> _WHAT THE EXERCISE ASKS_: Set the listing down unchanged, minus every embedded image.

(DATA EXTRACT begins)

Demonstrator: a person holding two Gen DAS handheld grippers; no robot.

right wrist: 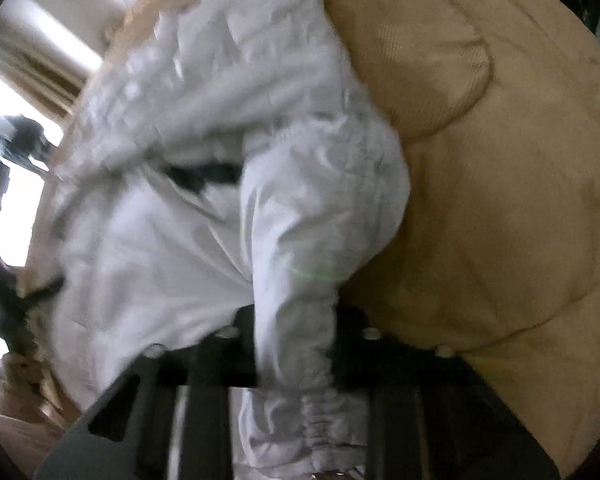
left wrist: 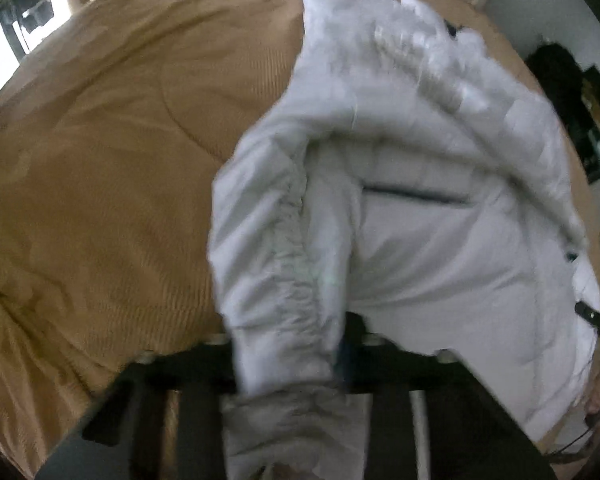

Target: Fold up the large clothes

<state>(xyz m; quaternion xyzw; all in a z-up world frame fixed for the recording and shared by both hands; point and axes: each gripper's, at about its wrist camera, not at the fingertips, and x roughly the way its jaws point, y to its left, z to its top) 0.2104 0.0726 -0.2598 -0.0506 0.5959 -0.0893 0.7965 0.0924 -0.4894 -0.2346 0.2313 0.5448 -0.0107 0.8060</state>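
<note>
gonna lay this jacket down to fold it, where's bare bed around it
Left wrist view: the tan bedspread lies bare left of the white jacket, out toward the window. Right wrist view: bare bedspread right of the jacket, bordered by a tan pillow farther back. Crowded in the middle, where each gripper's jaws clamp a gathered cuff.

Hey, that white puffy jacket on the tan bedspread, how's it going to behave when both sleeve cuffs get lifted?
The white jacket will probably flop: its body sags in soft folds between the held cuffs. It looks light for its bulk, being puffy and quilted. The smooth shell may slide easily over the tan bedspread.
</note>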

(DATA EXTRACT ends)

> _WRITTEN SOLUTION_:
Demonstrator: a person holding two Gen DAS handheld grippers; no robot.

right wrist: 
left wrist: 

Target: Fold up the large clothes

<state>(xyz m; quaternion xyzw; all in a z-up world frame fixed for the recording and shared by both hands; point and axes: each gripper's, at about its wrist camera, not at the fingertips, and x roughly the way its jaws point, y to its left, z to its top) 0.2104 0.0726 -0.2598 -0.0506 0.5959 -0.0893 0.7965 0.0924 -0.4894 -0.2346 0.2313 0.5448 -0.0107 0.8060</state>
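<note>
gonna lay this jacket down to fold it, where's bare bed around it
Left wrist view: the tan bedspread lies bare left of the white jacket, out toward the window. Right wrist view: bare bedspread right of the jacket, bordered by a tan pillow farther back. Crowded in the middle, where each gripper's jaws clamp a gathered cuff.

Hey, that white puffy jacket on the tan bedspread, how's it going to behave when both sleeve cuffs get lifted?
The white jacket will probably flop: its body sags in soft folds between the held cuffs. It looks light for its bulk, being puffy and quilted. The smooth shell may slide easily over the tan bedspread.
</note>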

That's the full output for the exercise.